=== INSTRUCTIONS FOR THE TASK ===
A word-for-word copy of the entries is the goal; leave out the pictures.

=== EXTRACTED ENTRIES ===
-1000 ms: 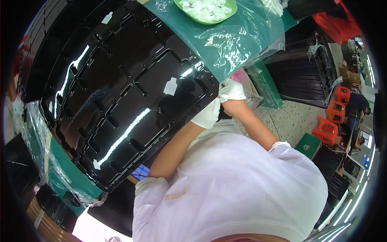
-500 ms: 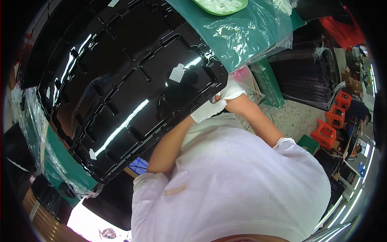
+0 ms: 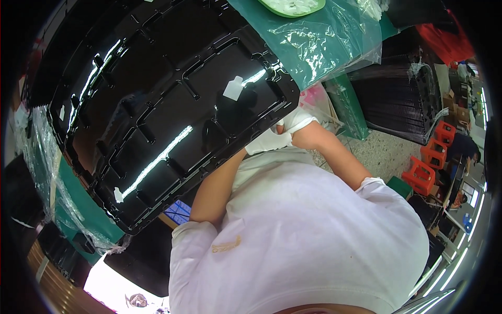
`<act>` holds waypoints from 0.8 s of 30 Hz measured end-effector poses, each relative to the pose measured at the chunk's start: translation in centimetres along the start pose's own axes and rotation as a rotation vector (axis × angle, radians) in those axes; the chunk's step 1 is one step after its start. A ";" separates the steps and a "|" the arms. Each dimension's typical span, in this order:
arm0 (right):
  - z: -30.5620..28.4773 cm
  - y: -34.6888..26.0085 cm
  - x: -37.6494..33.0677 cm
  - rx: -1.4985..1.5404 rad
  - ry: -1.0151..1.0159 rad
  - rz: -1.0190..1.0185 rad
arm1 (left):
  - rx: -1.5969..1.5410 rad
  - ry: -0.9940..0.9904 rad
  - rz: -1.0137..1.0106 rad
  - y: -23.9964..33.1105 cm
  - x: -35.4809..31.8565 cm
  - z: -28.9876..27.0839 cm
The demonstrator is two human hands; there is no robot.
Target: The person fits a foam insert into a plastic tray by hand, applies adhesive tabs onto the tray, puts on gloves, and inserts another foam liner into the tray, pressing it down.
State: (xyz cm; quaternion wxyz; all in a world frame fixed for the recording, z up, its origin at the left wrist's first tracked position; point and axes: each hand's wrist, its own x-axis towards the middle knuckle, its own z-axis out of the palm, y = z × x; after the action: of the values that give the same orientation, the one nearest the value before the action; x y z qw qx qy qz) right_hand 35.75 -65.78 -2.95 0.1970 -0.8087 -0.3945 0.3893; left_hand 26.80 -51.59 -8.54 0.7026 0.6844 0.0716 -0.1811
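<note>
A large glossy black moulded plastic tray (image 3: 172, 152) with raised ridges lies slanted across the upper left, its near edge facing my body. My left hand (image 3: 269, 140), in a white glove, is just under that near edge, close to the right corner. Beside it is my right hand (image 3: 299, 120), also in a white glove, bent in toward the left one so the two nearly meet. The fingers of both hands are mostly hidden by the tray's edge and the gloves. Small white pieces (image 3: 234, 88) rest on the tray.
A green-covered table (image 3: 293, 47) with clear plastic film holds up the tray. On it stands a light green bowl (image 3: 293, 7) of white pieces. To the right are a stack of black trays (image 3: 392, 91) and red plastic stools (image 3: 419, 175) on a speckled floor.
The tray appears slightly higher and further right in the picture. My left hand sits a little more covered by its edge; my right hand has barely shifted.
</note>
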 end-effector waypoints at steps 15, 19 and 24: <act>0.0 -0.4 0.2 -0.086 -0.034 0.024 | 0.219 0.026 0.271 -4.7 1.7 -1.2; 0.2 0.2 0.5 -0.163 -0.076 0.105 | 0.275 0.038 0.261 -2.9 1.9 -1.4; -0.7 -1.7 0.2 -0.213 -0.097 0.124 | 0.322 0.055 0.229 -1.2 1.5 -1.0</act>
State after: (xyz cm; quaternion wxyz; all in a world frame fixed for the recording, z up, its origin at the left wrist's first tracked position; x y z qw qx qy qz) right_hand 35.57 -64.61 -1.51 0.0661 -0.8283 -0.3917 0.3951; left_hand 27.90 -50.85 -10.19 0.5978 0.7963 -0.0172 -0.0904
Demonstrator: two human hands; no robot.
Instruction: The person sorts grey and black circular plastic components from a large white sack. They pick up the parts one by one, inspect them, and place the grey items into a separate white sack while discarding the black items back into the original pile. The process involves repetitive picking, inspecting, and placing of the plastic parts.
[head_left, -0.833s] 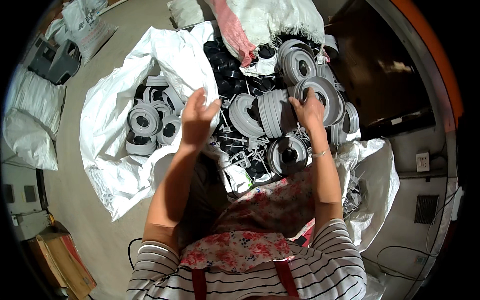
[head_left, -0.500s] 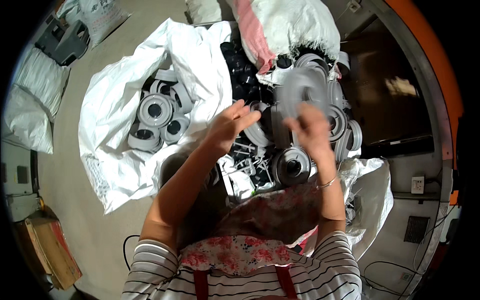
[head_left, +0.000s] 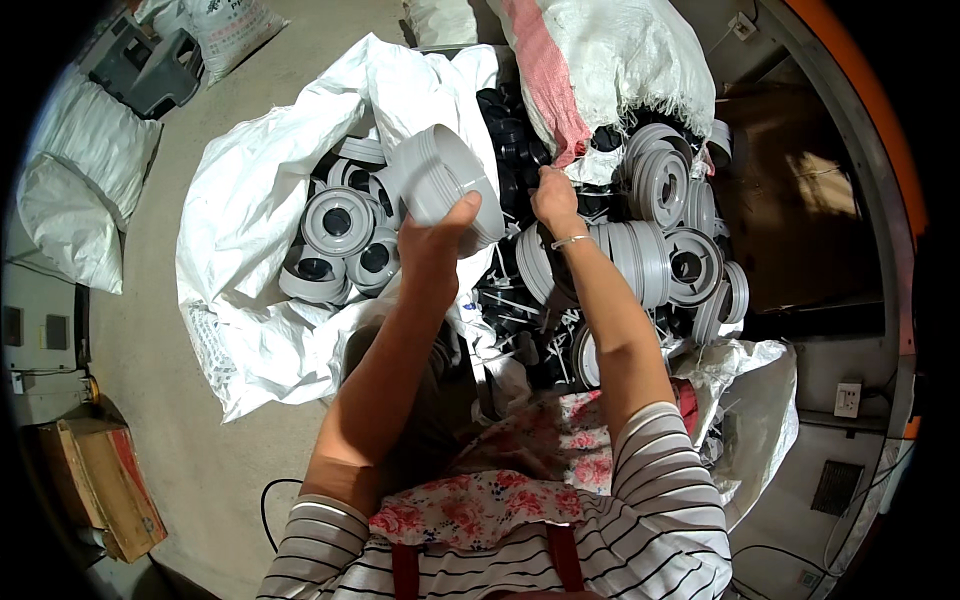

=== RESULT ===
-1000 ms: 
-500 ms: 
+0 ms: 
`<act>` holds waypoints from 0.8 s of 30 Hz measured end-effector poses, each relative to the pose measured at the chunk's start: translation in centimetres along the start pose's own axes and rotation as a rotation vector (axis × angle, radians) in those axes; the chunk's step 1 is one step after its start. A ";" separates the steps and a "|" the arms. Each dimension's typical span, in this order:
arm0 (right):
  - z: -30.5620..28.4773 cm
  - y: -34.6888..26.0085 cm
  - x: -37.6494..33.0677 cm
  - rx: -1.4985..1.5404 rad
  - ry: -1.0151..1.0159 rad
  - rz: -1.0190..1.0185 rad
arm1 (left):
  - rx: -1.5969..1.5410 rad
  - ry: -0.9940..0.9904 rad
  - rz: -1.0137..1.0106 rad
  - y: -23.9964..33.1105 cm
  - x: -35.4809..31.8565 cm
  - z: -28.9876..27.0839 cm
The demonstrator is two human hands; there is no robot.
Target: The person fits a foam insert into a plastic tray by hand, applies adhesive tabs onto the tray, puts on gloves, and inserts another foam liner into the tray, pressing it down.
State: (xyz cm; quaternion wxyz; all in a world frame fixed for the recording, z up, its origin at the left wrist's first tracked position; point and axes: each hand's wrist, its own x-axis towards the middle knuckle, its own z-axis out of the palm, y = z × x; after the action: of the values that give the same orientation, the one nearest the value before the action; x y z qw qx qy qz) right_hand 35.75 -65.78 -2.95 0.1970 -0.8087 -0.3945 0.3893; left_hand 26.80 -51.59 -8.54 0.7026 0.6844 0.0716 -0.1811
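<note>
A large glossy black moulded plastic tray (image 3: 172, 152) with raised ridges lies slanted across the upper left, its near edge facing my body. My left hand (image 3: 269, 140), in a white glove, is just under that near edge, close to the right corner. Beside it is my right hand (image 3: 299, 120), also in a white glove, bent in toward the left one so the two nearly meet. The fingers of both hands are mostly hidden by the tray's edge and the gloves. Small white pieces (image 3: 234, 88) rest on the tray.
A green-covered table (image 3: 293, 47) with clear plastic film holds up the tray. On it stands a light green bowl (image 3: 293, 7) of white pieces. To the right are a stack of black trays (image 3: 392, 91) and red plastic stools (image 3: 419, 175) on a speckled floor.
The tray appears slightly higher and further right in the picture. My left hand sits a little more covered by its edge; my right hand has barely shifted.
</note>
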 end-effector waypoints at steps 15, 19 and 24: <act>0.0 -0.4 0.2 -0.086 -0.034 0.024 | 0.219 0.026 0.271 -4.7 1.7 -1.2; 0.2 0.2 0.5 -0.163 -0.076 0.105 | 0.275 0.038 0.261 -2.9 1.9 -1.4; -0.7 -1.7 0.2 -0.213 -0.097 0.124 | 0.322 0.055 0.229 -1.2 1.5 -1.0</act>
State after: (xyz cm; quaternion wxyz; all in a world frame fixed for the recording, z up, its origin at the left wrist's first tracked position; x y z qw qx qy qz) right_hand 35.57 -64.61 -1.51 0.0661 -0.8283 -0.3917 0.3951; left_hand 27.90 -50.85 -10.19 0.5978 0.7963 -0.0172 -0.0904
Demonstrator: two human hands; no robot.
Instruction: The person sorts grey and black circular plastic components from a large white sack. They pick up the parts one by one, inspect them, and place the grey items into a separate white sack while discarding the black items back into the original pile. The process involves repetitive picking, inspecting, and placing of the plastic parts.
[head_left, -0.833s] 
[head_left, -0.500s] 
[head_left, +0.000s] 

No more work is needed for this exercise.